December 10: John 9 (No One Expects an Ironic Inquisition)

After the darkness of John 8, in John 9 we have a story that’s light in every sense of the word.

John 9 is like a sequel to John 5. Instead of a man withered for 38 years, we have a man born blind who is healed by Jesus. Instead of a man sitting by the pool of Bethesda, we have a man sent to the pool of Siloam (and John even makes a winking reference to its name, which means “sent”). Instead of the work of lifting a mat, we have the work of mixing up a clay poultice. And that work is a problem to certain leaders, because, oops, it’s Sabbath again.

Yes, this story is ironic, like many in John, but it’s lighter than John’s usual irony. There’s no stones to be seen, only clay made with the spit of the Messiah.

Once again Isaiah said this first, that the Servant would act “as a covenant to the people, as a light to the Gentiles, to open blind eyes.” (Isaiah 42:7) If you hear The Messiah this Christmastime, if they sing Recitative 19, you will hear Handel set this to music: “Then shall the eyes of the blind be opened, and the ears of the deaf unstopped.” (Isaiah 35:5) Isaiah knew – but his later readers couldn’t follow him.

Those first-century Judaean readers of Isaiah, who just couldn’t see, were like the Ethiopian eunuch in Acts 8. Neither of these readers knew what to do with Isaiah’s writing about the Messiah. Believing in this Messiah isn’t easy, because it requires all of you. If it were mere mental assent, you could just click a box, sign off on terms and conditions, you wouldn’t need to read them all. “No, I’m not a robot,” job done.

Faith costs more than that because it’s worth more than that. But you can never pay what it really cost, so it’s always a gift, freely given and freely received. The cost is one of will, which we all have to give.

Jesus takes the first step, or the first stoop. Once again in this chapter, he bends down to the dirt, but this time he spits on it (“eptysen” in Greek, which sounds EXACTLY like the act), mixes it to clay like a potter making a jar, and applies this to the blind man’s eyes. Then Jesus sends him, alone, to the pool of Siloam to wash. And the man is changed – he sees.

The man’s neighbors don’t even recognize him and have a mini-debate with much lower stakes than the debate in the previous chapter, until the man clears his throat and interrupts, “I am he.” (John 9:9) These good neighbors take him to the authorities, the Pharisees, who debate among themselves, because once again the good news is a blind man sees, but the bad news is Someone did work on the Sabbath, again.

I see progress in this story, even if it’s short-lived. The leaders follow due process, of a sort, and an inquisition is better than a mob, isn’t it? I guess it is?

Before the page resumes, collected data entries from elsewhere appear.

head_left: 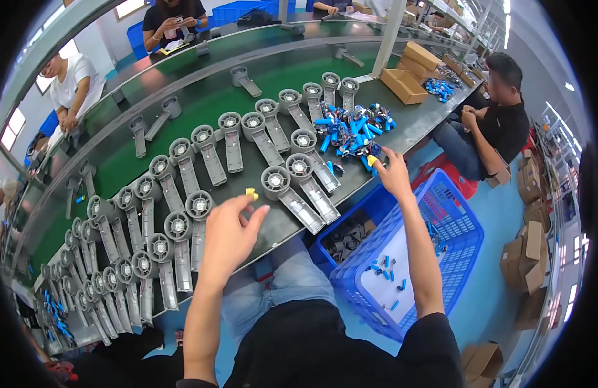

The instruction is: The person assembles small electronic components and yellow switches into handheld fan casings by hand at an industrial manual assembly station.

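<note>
My left hand (231,236) hovers over the near edge of the bench with fingers and thumb apart, holding nothing. A yellow finger cot (250,193) covers one of its fingertips. My right hand (394,174) is at the near side of a pile of blue battery assemblies (354,126); its fingers close on a battery assembly (375,149) with a dark round part, partly hidden by them. Another yellow finger cot (372,160) is on that hand. Between my hands lie grey handheld-fan housings (300,167) with round heads and open handles, and many more stand in rows to the left.
A green conveyor belt (202,97) carrying scattered housings runs behind the bench. At my right is a blue plastic basket (467,239) with several loose batteries inside, beside a blue bin (325,249). A co-worker (499,116) sits at the right, near an open cardboard box (403,86).
</note>
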A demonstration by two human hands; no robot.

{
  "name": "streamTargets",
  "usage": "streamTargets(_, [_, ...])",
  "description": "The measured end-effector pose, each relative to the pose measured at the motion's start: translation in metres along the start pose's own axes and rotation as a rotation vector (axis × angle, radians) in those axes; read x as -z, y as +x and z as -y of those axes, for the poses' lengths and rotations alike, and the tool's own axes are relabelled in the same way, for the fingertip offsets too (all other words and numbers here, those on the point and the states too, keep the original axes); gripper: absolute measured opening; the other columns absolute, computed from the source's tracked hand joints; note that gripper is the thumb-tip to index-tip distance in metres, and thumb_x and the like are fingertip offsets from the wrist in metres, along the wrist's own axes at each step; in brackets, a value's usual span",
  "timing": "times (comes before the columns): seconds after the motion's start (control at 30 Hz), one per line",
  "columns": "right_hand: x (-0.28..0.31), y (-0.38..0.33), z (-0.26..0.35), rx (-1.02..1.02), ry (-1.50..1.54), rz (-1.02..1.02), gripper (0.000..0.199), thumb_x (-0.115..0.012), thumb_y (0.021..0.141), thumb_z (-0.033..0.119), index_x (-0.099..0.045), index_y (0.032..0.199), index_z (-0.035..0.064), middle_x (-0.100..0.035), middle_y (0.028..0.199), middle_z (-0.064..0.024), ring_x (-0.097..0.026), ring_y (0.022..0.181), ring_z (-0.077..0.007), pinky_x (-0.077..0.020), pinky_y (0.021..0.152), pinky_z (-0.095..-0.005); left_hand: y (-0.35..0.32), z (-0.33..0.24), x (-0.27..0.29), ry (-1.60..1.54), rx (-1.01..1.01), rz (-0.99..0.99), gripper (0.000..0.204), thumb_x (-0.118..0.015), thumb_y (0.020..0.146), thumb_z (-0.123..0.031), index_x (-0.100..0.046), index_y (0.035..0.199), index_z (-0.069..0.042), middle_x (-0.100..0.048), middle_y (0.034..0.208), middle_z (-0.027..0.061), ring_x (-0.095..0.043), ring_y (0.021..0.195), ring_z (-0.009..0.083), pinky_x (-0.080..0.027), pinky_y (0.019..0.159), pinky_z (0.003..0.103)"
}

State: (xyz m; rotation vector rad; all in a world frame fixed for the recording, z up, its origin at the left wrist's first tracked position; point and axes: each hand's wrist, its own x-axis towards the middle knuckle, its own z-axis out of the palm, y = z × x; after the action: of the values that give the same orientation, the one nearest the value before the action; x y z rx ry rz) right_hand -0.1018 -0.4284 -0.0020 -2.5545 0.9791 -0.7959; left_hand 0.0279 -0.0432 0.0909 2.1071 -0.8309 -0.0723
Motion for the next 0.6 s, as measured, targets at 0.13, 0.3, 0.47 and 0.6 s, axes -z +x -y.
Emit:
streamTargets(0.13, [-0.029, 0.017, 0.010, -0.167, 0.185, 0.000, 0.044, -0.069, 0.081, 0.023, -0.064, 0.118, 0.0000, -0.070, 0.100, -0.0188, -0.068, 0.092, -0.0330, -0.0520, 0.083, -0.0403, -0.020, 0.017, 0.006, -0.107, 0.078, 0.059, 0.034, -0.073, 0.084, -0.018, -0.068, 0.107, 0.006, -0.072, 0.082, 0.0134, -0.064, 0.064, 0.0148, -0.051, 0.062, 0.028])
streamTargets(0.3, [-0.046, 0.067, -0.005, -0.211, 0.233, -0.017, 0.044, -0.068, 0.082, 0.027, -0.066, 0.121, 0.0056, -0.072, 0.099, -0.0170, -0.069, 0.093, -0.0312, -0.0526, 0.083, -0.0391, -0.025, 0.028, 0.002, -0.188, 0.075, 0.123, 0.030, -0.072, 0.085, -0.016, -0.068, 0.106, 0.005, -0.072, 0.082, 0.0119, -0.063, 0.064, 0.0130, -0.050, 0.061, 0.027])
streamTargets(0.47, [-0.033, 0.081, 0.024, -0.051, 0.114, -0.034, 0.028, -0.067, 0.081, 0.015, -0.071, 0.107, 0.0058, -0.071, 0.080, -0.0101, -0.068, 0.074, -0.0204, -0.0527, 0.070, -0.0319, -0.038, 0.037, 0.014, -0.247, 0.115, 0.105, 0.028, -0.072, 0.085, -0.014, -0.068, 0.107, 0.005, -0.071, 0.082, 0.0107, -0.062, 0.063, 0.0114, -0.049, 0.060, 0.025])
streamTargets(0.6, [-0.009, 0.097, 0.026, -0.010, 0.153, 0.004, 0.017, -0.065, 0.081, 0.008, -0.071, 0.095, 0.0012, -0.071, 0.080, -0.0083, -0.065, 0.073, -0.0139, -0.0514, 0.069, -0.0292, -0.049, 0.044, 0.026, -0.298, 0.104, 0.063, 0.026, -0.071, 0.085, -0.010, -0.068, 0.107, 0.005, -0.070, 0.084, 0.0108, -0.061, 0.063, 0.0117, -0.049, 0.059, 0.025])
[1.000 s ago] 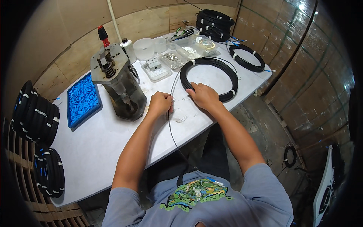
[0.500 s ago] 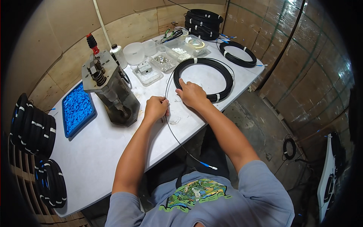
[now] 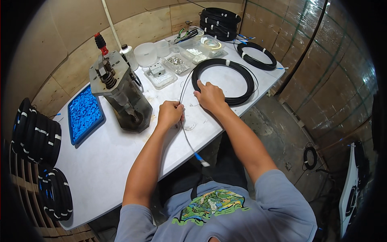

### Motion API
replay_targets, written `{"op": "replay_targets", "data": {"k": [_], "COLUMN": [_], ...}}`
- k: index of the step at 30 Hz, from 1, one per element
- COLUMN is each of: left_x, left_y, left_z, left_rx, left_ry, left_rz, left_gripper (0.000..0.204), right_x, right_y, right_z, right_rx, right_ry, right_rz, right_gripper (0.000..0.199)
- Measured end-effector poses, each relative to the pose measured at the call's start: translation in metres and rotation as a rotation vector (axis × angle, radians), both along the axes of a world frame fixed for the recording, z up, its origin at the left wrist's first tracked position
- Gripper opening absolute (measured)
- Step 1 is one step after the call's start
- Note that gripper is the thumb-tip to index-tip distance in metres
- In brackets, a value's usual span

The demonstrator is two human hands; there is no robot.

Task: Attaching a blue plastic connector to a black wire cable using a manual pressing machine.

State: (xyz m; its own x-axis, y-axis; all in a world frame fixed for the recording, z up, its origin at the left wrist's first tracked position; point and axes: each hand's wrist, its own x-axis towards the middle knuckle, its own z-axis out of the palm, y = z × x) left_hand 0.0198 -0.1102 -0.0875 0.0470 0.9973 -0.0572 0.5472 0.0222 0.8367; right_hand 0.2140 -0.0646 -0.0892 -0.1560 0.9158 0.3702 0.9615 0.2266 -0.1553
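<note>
My left hand (image 3: 169, 114) is closed around a thin black cable (image 3: 186, 135) just right of the metal press tool (image 3: 121, 94). The cable runs up to a black coil (image 3: 246, 80) on the white table (image 3: 100, 157), and its loose end with a blue and white connector (image 3: 200, 159) hangs off the table's front edge. My right hand (image 3: 209, 96) rests on the table at the coil's near left rim, fingers curled on the cable there.
A blue tray of small blue parts (image 3: 84, 117) lies at the left. Clear containers (image 3: 169, 68) and a white cup (image 3: 145, 53) stand behind. More black coils lie at the back (image 3: 258, 56), (image 3: 219, 18) and stacked at the left (image 3: 36, 133), (image 3: 56, 193).
The view has shifted a little. Both hands stay on the cable near the coil, and the connector end now hangs shorter below the table edge.
</note>
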Motion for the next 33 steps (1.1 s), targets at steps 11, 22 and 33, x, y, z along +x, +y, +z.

They ask the man who Jesus is, and he replies, “He is a prophet,” which is obviously the wrong answer. So they dismiss him as some kind of planted ringer like you might see at a shady faith-healing tent revival. They need a second opinion, so they haul in the man’s parents, who reply, “He’s an adult, ask him!”, while I imagine the man at the window waving his hand in the air, saying, “ask me!”

So they ask him again, and he gets a little salty, as I paraphrase 9:24-34 in modern terms:

LEADERS: “Remember you’re under oath. We know Jesus pulled a trick here.”

MAN: “I don’t know if he ever pulled a trick. I just know that I was blind, but now I see.”

LEADERS: “How did he do this? What’s his trick?”

MAN: “I told you. If you want to know, listen to him and follow him. Do you want to sign up as his disciples then? I can help you find him.”

LEADERS: “We are disciples of Moses! We don’t even know where this guy is from.”

MAN: “Well, this is just amazing. You don’t know where he’s from, yet he opened my eyes. God doesn’t listen to selfish liars, but God listened to this man Jesus. No prophet ever healed a man born blind, but Jesus did. It’s almost like God worked through him and not you. Weird.”

LEADERS: “You were born a mistake and you lecture us?” [They kick him out the door.]

That last line hurt, and as usual, Jesus finds the hurting. When Jesus seeks him out, the man doesn’t recognize Jesus with his new sight. (Was Jesus one of those people who looked different than he sounded? Or was the man being cagey? Or it is just that shocking to see after you’ve never seen before?) When the man knows it is Jesus, he bows down and worships him like the Magi in Matthew 2.

To this comedy of errors, Jesus has the punchline and the last word. I use two terms because he says it twice, first to the man, then to the Judean leaders. Remember back in John 5:27 when he says he will act as judge? He’s speaking judgment now.

To both the man and the leaders, he says that those without sight will see, and those who see will lose their sight. This is the ironic moral (or anti-moral?) of the story. As Jesus says it, he enacts it, and his word becomes reality. What was prophecy is happening and what is pronounced as judgment is like wisdom, justified by her children. But while there’s life, there’s hope. The story continues, because there’s still a chance that some may be saved. Jesus will keep on confronting the powerful, as he continues his discourse in Chapter 10, to be continued tomorrow.